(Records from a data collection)
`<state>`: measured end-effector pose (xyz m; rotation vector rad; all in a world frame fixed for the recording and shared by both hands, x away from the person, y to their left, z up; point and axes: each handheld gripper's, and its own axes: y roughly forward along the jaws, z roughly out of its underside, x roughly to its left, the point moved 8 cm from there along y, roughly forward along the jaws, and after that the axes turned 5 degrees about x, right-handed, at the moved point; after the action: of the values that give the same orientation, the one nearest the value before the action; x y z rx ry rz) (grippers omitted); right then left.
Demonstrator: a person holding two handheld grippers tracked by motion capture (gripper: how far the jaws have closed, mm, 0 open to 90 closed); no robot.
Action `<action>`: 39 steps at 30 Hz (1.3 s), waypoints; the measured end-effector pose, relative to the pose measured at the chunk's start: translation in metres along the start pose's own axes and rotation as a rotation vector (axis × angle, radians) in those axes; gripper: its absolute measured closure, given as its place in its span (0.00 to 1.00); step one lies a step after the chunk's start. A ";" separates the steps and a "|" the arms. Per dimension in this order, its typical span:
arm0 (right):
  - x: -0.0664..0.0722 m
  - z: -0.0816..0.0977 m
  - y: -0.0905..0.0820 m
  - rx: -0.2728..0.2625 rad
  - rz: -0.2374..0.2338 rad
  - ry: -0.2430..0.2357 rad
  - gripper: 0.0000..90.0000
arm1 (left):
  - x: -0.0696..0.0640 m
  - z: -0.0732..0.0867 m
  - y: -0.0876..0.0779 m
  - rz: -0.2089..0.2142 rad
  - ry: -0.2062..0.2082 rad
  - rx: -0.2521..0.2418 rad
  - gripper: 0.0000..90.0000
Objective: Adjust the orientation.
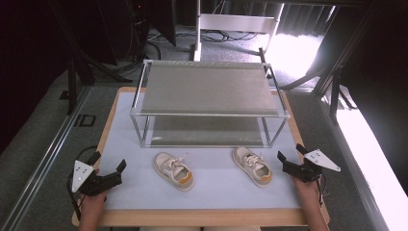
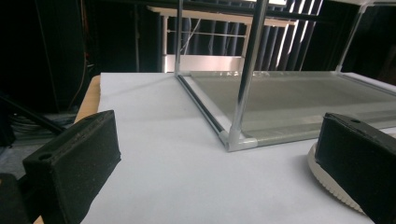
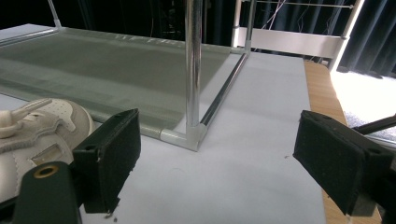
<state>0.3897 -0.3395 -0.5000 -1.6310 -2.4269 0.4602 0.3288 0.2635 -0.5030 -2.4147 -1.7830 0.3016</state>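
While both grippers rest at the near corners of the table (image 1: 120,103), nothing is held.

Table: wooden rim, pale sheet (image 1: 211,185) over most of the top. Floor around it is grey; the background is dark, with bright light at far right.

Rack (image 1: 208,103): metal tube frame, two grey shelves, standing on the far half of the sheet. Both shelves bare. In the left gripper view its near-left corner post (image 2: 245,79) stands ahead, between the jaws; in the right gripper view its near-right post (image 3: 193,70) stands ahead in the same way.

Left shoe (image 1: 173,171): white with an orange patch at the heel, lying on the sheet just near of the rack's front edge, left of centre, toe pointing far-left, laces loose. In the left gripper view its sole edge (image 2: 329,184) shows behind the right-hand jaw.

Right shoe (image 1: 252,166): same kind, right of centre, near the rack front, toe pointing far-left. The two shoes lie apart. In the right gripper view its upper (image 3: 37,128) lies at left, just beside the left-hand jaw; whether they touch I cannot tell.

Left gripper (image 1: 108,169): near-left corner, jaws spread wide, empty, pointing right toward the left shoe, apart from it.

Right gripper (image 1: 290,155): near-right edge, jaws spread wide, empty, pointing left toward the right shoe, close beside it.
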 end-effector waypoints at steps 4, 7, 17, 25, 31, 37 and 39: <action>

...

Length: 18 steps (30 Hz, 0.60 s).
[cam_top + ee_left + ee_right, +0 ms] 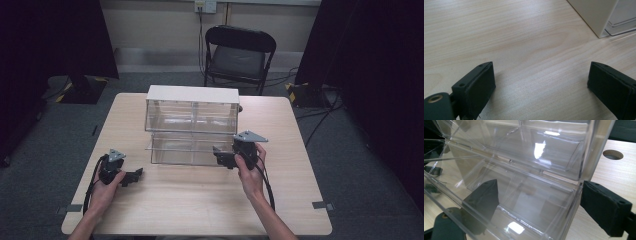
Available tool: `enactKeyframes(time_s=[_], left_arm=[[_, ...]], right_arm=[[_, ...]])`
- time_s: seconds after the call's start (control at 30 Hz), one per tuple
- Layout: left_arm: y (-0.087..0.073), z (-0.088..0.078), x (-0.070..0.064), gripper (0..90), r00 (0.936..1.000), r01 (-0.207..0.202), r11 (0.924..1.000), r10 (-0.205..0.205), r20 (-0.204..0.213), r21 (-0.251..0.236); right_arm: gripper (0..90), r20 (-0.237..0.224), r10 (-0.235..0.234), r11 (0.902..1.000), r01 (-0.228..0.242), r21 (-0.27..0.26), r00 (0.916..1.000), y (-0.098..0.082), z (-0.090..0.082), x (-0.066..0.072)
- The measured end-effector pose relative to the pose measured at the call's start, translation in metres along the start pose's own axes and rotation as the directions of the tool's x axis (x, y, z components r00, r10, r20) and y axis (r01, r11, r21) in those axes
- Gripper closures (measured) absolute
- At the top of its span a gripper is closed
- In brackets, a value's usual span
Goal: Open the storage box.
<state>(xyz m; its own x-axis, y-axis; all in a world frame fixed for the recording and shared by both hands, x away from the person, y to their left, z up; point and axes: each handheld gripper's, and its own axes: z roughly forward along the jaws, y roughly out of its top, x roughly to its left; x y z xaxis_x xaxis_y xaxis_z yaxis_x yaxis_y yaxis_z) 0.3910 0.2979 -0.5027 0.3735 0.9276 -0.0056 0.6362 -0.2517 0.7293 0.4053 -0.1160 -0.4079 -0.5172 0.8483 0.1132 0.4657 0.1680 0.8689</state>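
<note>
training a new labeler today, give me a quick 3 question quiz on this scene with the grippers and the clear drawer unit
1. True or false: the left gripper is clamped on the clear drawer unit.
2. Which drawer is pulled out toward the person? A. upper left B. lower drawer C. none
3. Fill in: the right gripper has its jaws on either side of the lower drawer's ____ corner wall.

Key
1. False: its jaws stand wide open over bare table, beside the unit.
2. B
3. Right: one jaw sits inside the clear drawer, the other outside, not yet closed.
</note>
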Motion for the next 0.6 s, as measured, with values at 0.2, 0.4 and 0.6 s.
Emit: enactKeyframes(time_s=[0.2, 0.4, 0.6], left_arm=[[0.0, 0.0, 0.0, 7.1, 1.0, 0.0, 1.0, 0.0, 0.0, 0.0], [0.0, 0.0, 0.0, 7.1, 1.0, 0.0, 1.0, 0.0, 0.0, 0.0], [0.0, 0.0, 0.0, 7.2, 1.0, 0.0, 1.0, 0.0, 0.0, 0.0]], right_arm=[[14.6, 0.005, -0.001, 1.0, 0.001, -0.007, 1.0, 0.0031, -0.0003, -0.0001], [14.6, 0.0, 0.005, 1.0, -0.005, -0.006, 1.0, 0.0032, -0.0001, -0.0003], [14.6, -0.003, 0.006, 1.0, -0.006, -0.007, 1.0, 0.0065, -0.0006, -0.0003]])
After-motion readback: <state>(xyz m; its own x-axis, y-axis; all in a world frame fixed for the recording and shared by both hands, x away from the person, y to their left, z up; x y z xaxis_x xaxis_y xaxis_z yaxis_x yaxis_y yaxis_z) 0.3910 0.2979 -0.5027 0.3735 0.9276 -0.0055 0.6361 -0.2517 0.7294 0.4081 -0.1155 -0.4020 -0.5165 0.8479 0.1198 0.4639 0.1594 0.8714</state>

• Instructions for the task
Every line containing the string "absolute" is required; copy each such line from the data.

• Task answer
Action `<action>`: 39 steps at 30 Hz (1.3 s), waypoints; the measured end-effector pose, relative to the pose measured at the chunk's start: translation in metres along the start pose's own axes and rotation as a rotation vector (axis × angle, radians) in those axes; gripper: its absolute measured closure, given as its place in its span (0.00 to 1.00); step one lies a step after the chunk's start. A ";" separates the steps and a "|" the arms. Per dimension in this order, its typical span:
- Gripper closures (measured) absolute

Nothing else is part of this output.